▶ _WORK REQUEST_: Bring together copies of the lines in the data below that contain the word "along".
- - - -
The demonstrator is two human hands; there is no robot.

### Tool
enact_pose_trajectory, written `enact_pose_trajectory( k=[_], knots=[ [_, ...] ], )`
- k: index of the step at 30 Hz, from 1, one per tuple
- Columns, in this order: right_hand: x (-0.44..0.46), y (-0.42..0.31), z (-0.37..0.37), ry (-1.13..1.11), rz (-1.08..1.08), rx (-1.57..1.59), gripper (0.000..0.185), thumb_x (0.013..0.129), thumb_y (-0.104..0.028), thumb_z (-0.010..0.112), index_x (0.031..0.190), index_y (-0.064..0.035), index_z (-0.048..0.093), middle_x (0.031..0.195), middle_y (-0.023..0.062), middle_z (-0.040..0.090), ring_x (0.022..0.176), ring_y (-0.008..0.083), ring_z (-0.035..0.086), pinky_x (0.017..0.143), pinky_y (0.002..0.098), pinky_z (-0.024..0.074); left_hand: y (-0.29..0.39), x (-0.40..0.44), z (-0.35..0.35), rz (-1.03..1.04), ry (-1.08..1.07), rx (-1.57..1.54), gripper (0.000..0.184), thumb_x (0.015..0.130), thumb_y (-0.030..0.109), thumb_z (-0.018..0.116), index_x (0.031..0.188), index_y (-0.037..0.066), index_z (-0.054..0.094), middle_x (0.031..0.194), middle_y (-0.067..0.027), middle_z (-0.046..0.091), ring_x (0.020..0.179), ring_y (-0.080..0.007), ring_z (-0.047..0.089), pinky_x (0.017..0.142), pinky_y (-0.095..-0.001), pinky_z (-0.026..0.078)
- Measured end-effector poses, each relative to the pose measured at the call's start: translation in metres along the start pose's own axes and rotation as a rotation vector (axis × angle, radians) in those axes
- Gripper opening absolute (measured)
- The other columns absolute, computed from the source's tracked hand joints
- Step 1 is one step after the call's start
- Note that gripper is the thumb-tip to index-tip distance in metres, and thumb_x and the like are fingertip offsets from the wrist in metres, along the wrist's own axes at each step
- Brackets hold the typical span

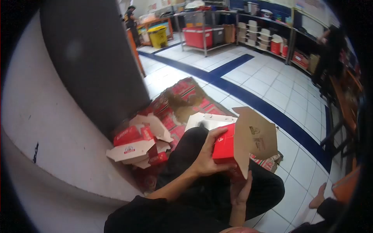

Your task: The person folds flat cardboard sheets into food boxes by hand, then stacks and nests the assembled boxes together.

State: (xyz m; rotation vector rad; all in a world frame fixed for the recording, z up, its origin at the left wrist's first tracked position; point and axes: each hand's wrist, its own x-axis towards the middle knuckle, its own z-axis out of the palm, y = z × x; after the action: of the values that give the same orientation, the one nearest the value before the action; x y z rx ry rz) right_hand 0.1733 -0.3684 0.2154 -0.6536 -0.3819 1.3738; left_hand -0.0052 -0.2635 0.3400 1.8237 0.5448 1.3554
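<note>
On my far left curves a scuffed white wall (pixel 58 128), and beside it stands a dark grey panel (pixel 85 50). At the foot of these lies a loose pile of red-and-white folding cartons (pixel 132 149), their flaps open at odd angles. They rest on a flattened, red-printed cardboard sheet (pixel 165 108), stained brown across its middle. Beyond the panel, at the back of the room, a person in dark clothes (pixel 131 21) stands near a yellow bin (pixel 158 37).

My left hand (pixel 206 159) grasps the near left side of a red folding carton (pixel 224 146), its fingers bent over the top edge and its thumb lower down. The carton is above my lap, between my 2 bent knees, with its brown inner flap (pixel 260 136) raised and spread to the right. Just behind it is a white carton piece (pixel 211 121), partly hidden by the red carton. Farther back, a red cooler box (pixel 197 37) sits on the lower shelf of a steel table.

My right hand (pixel 241 190) supports the same carton from below; its fingertips are largely hidden, so I can't tell how tightly they press. Past it, a blue stripe (pixel 252 97) crosses the white floor tiles. Stacked pale containers (pixel 253 31) fill a low shelf behind. At far right are another person in dark clothes (pixel 330 50) and, nearer me, a bare foot (pixel 318 196).
</note>
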Motion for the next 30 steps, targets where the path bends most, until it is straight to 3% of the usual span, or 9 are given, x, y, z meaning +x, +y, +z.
enact_pose_trajectory(
  k=[6,10,17,19,20,23,25,28,30],
  knots=[
    [0.024,-0.002,-0.017,0.214,0.072,0.006,0.048,0.114,-0.052,0.050,0.118,-0.0060,0.062,0.130,0.0153,0.067,0.122,0.0327,0.066,0.118,0.0477,0.0461,-0.047,-0.022,0.002,-0.169,0.212,-0.002,0.111,0.077,0.024,0.101,0.162,0.007,0.031,0.152,-0.0173,0.048,0.144,-0.0291,0.051,0.120,-0.0435,0.045],
    [0.052,0.013,-0.051,0.242,-0.045,-0.047,0.045,0.116,-0.043,0.049,0.117,-0.0005,0.063,0.110,0.0167,0.074,0.114,0.0317,0.071,0.115,0.0408,0.0503,-0.098,-0.029,-0.011,-0.281,0.375,0.081,0.109,0.080,0.024,0.100,0.159,0.002,0.028,0.149,-0.0191,0.051,0.140,-0.0295,0.055,0.118,-0.0430,0.047],
    [0.058,0.014,-0.022,0.332,-0.151,-0.439,0.042,0.118,-0.038,0.046,0.122,-0.0002,0.062,0.108,0.0147,0.073,0.097,0.0263,0.074,0.092,0.0362,0.0613,-0.194,-0.034,0.005,-0.568,0.354,0.105,0.108,0.077,0.035,0.101,0.154,0.001,0.033,0.143,-0.0214,0.051,0.140,-0.0332,0.052,0.118,-0.0469,0.045],
    [0.068,0.019,0.010,0.181,-0.176,-0.487,0.037,0.117,-0.033,0.043,0.121,-0.0008,0.061,0.104,0.0146,0.072,0.091,0.0237,0.072,0.083,0.0349,0.0615,-0.219,-0.041,0.010,-0.614,0.345,0.024,0.110,0.075,0.036,0.102,0.154,0.000,0.034,0.144,-0.0217,0.049,0.139,-0.0343,0.052,0.118,-0.0474,0.045],
    [0.074,0.025,0.020,0.043,-0.158,-0.500,0.029,0.114,-0.025,0.048,0.124,-0.0009,0.062,0.125,0.0191,0.069,0.100,0.0252,0.072,0.084,0.0350,0.0621,-0.229,-0.046,0.011,-0.635,0.358,0.022,0.113,0.072,0.037,0.103,0.154,0.002,0.034,0.143,-0.0244,0.045,0.138,-0.0370,0.050,0.117,-0.0470,0.044],
    [0.106,0.074,0.097,-0.165,-0.203,-0.900,0.030,0.107,-0.021,0.060,0.130,-0.0013,0.062,0.152,0.0233,0.052,0.118,0.0309,0.067,0.094,0.0391,0.0604,-0.258,-0.058,0.004,-0.656,0.424,-0.286,0.116,0.071,0.042,0.102,0.156,0.003,0.033,0.150,-0.0265,0.042,0.139,-0.0376,0.049,0.117,-0.0461,0.044],
    [0.127,0.113,0.136,-0.453,-0.157,-1.081,0.041,0.098,-0.015,0.072,0.136,-0.0021,0.063,0.172,0.0258,0.034,0.135,0.0359,0.059,0.106,0.0440,0.0565,-0.268,-0.072,-0.009,-0.515,0.389,-0.149,0.118,0.070,0.049,0.100,0.156,0.003,0.033,0.154,-0.0289,0.039,0.141,-0.0398,0.047,0.117,-0.0470,0.043],
    [0.155,0.183,0.205,-0.918,-0.171,-1.186,0.066,0.083,-0.008,0.083,0.145,-0.0081,0.062,0.170,0.0287,0.036,0.144,0.0428,0.052,0.120,0.0532,0.0416,-0.254,-0.058,-0.011,-0.704,0.324,-0.259,0.120,0.074,0.040,0.099,0.160,0.004,0.024,0.157,-0.0312,0.032,0.151,-0.0438,0.034,0.129,-0.0503,0.029],
    [0.169,0.228,0.228,-1.080,-0.162,-1.226,0.080,0.076,-0.003,0.087,0.151,-0.0099,0.059,0.171,0.0292,0.034,0.147,0.0443,0.050,0.124,0.0555,0.0360,-0.249,-0.056,-0.019,-0.718,0.328,-0.357,0.120,0.074,0.036,0.099,0.160,0.004,0.021,0.155,-0.0295,0.033,0.152,-0.0442,0.033,0.128,-0.0512,0.029]
  ],
)
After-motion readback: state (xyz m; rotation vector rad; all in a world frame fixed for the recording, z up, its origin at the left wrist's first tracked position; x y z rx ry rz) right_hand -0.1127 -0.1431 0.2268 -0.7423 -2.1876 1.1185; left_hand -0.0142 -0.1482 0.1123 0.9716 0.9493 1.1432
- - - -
▶ _EXERCISE OUTPUT_:
- Measured end-effector poses, each relative to the pose measured at the call's start: translation in metres along the start pose's own axes and rotation as a rotation vector (axis × angle, radians) in those axes
- Note that gripper is the thumb-tip to index-tip distance in metres, and thumb_x and the like are fingertip offsets from the wrist in metres, along the wrist's own axes at each step

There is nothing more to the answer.